Chronic sinusitis is often a different beast from the acute version. Rather than a single infection running its course, it tends to involve ongoing inflammation driven by a combination of factors. The lining of the sinuses can become chronically defective, allowing more irritants and bacteria to penetrate the tissue. Allergies play a role in many cases. Between 51% and 86% of people with chronic sinusitis and nasal polyps are sensitized to at least one airborne allergen. Some people develop nasal polyps, which are soft, noncancerous growths that block sinus drainage and keep the cycle of inflammation going. In these cases, calling it a “sinus infection” can be misleading because bacteria may not be the primary driver.

What Helps at Home

Saline nasal irrigation is one of the best-supported home remedies. You can use a neti pot, squeeze bottle, or prefilled rinse kit. To make your own solution, mix one to two cups of distilled or previously boiled (and cooled) water with a quarter to half teaspoon of non-iodized salt. Lean over a sink, tilt your head to one side, and gently pour or squeeze the solution into your upper nostril so it flows out the lower one. Breathe through your mouth during the process, and blow your nose gently afterward. Many people notice relief after just one rinse, and you can safely do this once or twice a day while symptoms last.
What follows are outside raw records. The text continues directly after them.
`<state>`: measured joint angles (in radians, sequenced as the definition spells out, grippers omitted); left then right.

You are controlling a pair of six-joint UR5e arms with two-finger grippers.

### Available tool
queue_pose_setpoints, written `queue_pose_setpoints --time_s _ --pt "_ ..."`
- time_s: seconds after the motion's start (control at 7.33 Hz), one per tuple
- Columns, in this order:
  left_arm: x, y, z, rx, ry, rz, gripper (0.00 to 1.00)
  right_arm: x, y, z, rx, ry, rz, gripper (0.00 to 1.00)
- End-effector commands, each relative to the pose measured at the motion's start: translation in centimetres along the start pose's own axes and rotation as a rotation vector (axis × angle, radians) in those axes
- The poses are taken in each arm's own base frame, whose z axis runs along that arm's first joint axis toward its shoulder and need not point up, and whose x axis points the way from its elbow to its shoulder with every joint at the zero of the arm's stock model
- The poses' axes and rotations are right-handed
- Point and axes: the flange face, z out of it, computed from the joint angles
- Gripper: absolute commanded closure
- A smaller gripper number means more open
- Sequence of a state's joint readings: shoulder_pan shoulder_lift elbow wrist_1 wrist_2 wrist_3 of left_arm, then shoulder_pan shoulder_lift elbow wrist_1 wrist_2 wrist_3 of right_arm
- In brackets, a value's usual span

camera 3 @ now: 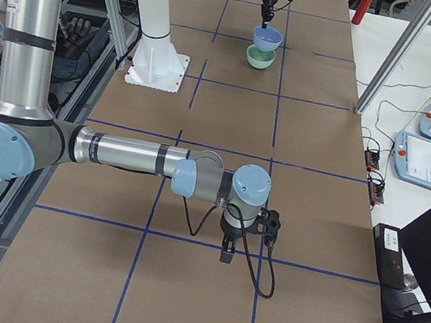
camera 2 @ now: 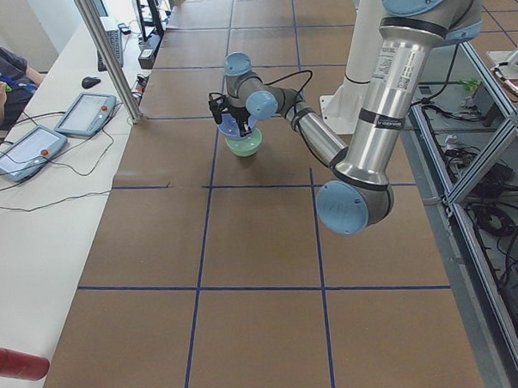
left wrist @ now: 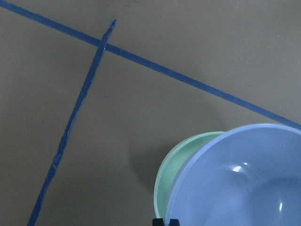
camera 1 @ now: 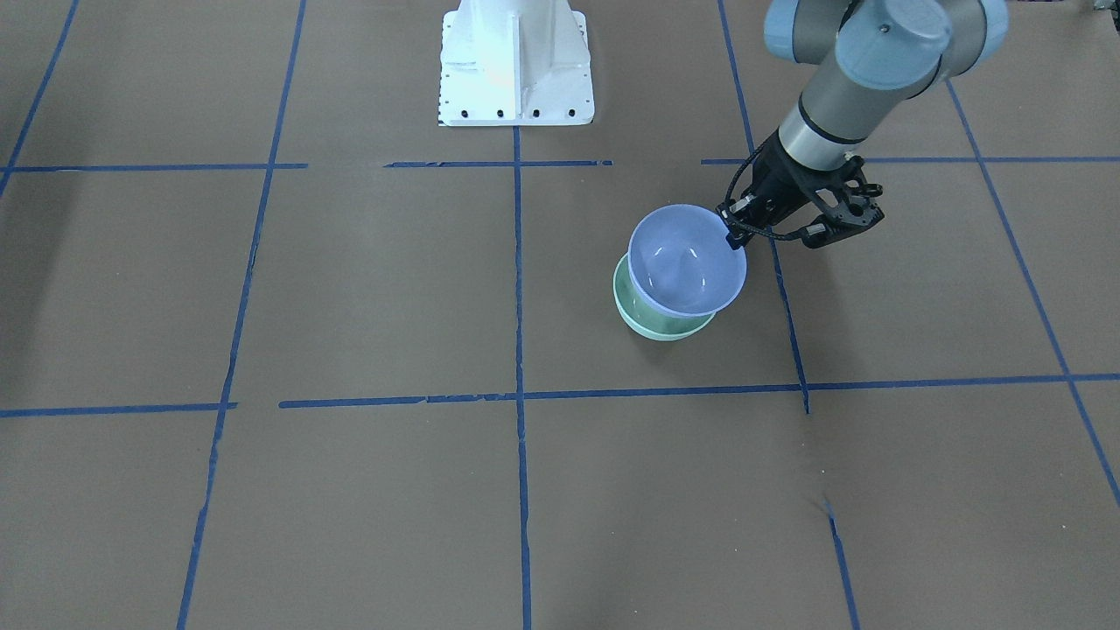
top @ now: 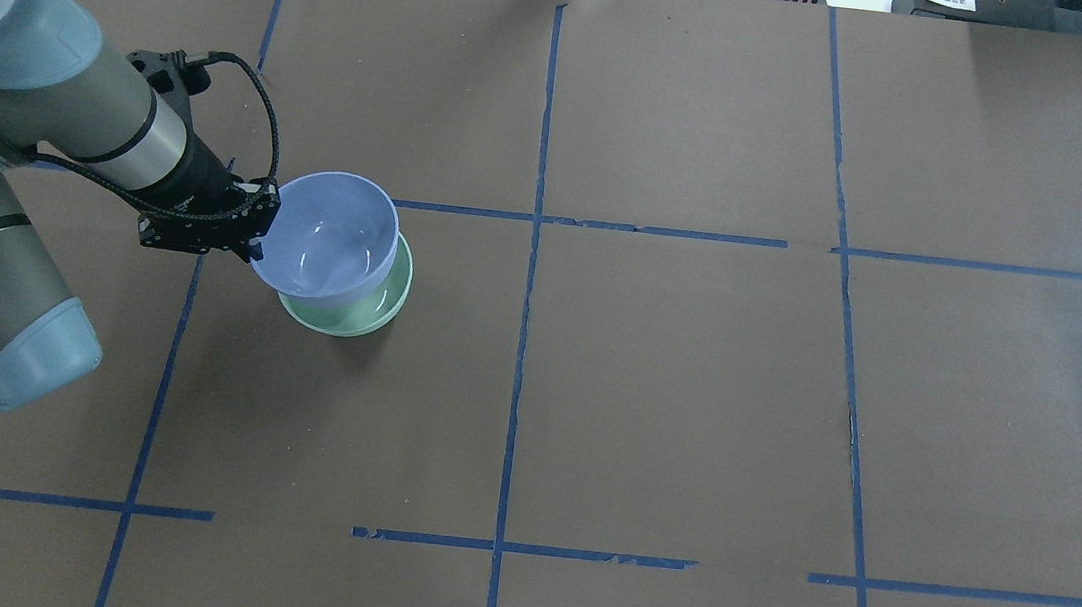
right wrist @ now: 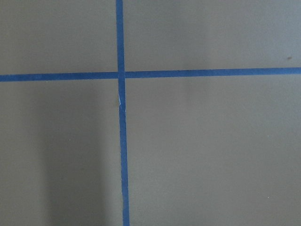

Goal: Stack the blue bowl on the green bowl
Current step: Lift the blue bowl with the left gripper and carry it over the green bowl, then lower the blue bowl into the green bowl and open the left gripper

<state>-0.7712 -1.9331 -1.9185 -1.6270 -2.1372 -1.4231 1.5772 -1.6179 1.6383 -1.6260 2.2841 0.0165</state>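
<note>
Two bowls show in the front-facing view. The blue bowl (camera 1: 687, 260) hangs over the green bowl (camera 1: 654, 325), leaving a crescent of green rim visible on the camera's side. The left gripper (camera 1: 731, 231) is clamped on the blue bowl's rim on the side nearest its arm. From overhead the same rim pinch shows, and the blue bowl (top: 332, 236) covers most of the green bowl (top: 353, 319), which sits on the brown table (top: 673, 388). Here too the green crescent lies toward the camera, so I read the offset as height rather than poor alignment. The left side view puts the arm's wrist in front of the pair and adds little. In the right side view the blue bowl (camera 3: 266, 36) sits above the green one, roughly upright. Whether its base touches the green rim I cannot tell. The right gripper (camera 3: 227, 251) hangs low over the table, well apart from the bowls, and I cannot tell whether it is parted or closed. The left wrist view shows blue rim over green rim. The right wrist view shows only table and blue tape (right wrist: 121, 141). Both bowls look light, rigid and glossy, so probably slippery. A one-sided rim pinch may let the bowl tip, so it should probably be lowered slowly and level before it is let go.
</note>
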Motion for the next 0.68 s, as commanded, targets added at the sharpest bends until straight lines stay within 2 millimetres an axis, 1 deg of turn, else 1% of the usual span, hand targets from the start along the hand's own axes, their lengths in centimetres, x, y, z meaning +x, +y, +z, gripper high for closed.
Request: queue_pose_setpoints --time_s 0.0,0.14,0.41,0.55 --pt "0.2 0.6 2.3 -0.012 -0.031 -0.012 1.0 0.0 0.0 0.0 -0.001 0.0 -0.001 0.0" --pt "0.2 0.6 2.6 -0.015 -0.036 -0.012 1.0 0.0 0.0 0.0 -0.001 0.0 0.0 0.0" --pt "0.4 0.2 4.3 -0.006 -0.016 -0.004 1.0 0.0 0.0 0.0 -0.001 0.0 -0.001 0.0" --pt "0.6 0.2 4.5 -0.005 0.002 -0.003 1.0 0.0 0.0 0.0 -0.001 0.0 0.0 0.0"
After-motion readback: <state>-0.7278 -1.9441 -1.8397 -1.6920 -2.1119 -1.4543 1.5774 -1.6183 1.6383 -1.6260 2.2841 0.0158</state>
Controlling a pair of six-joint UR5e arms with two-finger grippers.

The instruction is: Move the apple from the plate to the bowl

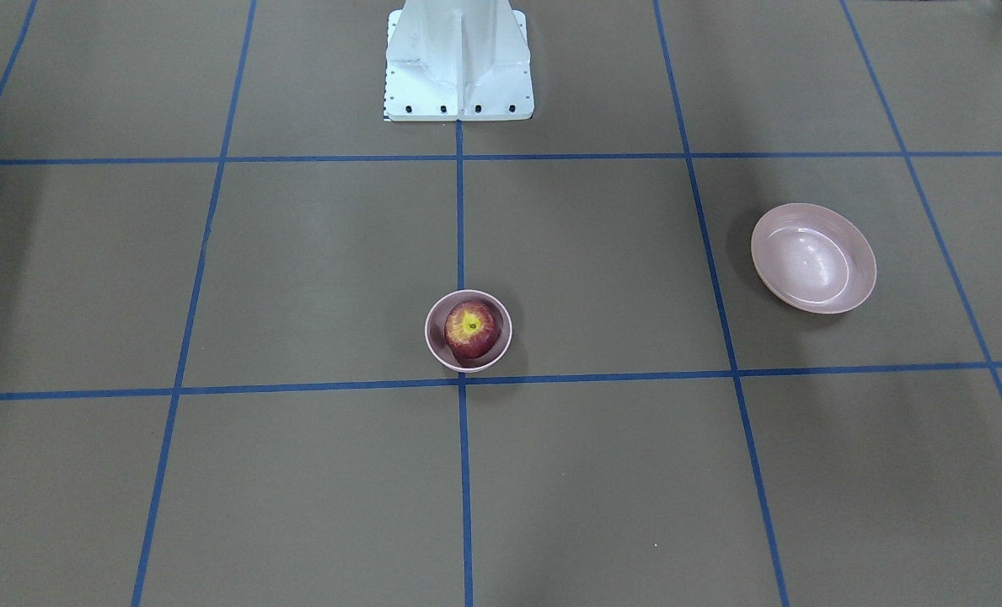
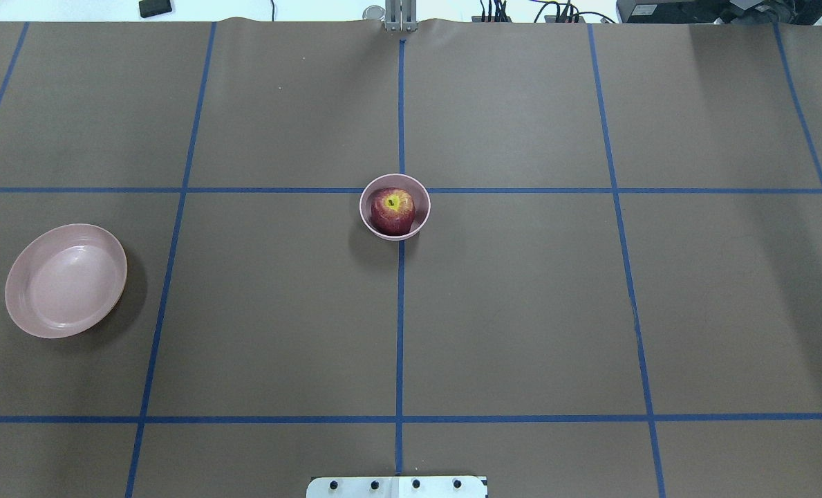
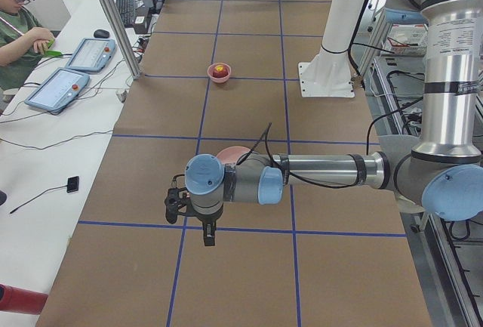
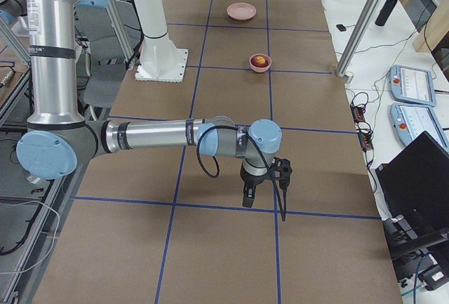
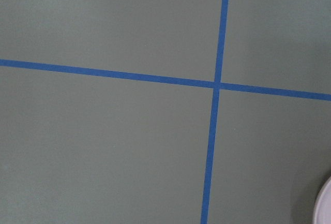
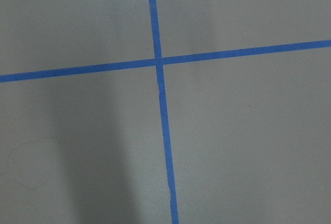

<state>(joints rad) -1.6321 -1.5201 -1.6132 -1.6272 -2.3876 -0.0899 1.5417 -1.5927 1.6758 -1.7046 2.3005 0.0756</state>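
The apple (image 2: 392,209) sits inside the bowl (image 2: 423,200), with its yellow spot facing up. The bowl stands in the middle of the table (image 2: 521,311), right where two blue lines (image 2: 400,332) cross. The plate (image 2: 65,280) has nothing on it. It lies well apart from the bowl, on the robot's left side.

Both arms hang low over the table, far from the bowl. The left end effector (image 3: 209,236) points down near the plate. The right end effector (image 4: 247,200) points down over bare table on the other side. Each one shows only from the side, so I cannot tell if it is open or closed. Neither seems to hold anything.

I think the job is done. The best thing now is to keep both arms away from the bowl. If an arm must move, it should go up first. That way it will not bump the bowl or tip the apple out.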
Beyond saline rinses, staying well hydrated helps thin mucus. Warm compresses over the face can ease pressure. Over-the-counter pain relievers address the headache and facial pain. Nasal steroid sprays reduce swelling in the passages and can help mucus drain more freely, which is especially useful if allergies contribute to your congestion.

When It Gets Serious

Complications from sinusitis are rare but worth knowing about. Because the sinuses sit close to the eyes and brain, an untreated bacterial infection can occasionally spread to those areas. Orbital complications, meaning infection spreading to the tissue around the eye, are the most common serious outcome. They happen most often in young children under five with ethmoid sinusitis (the sinuses between the eyes). Signs include a swollen or bulging eye, redness, and difficulty moving the eye. Left untreated, this can lead to permanent vision loss on the affected side.

Intracranial complications, where infection reaches the brain or its coverings, are less common but more dangerous. These tend to occur in adolescent males and can cause severe headache, sensitivity to light, seizures, or other neurological symptoms. Both types of complications are medical emergencies, but they remain uncommon in the vast majority of people who develop a straightforward sinus infection.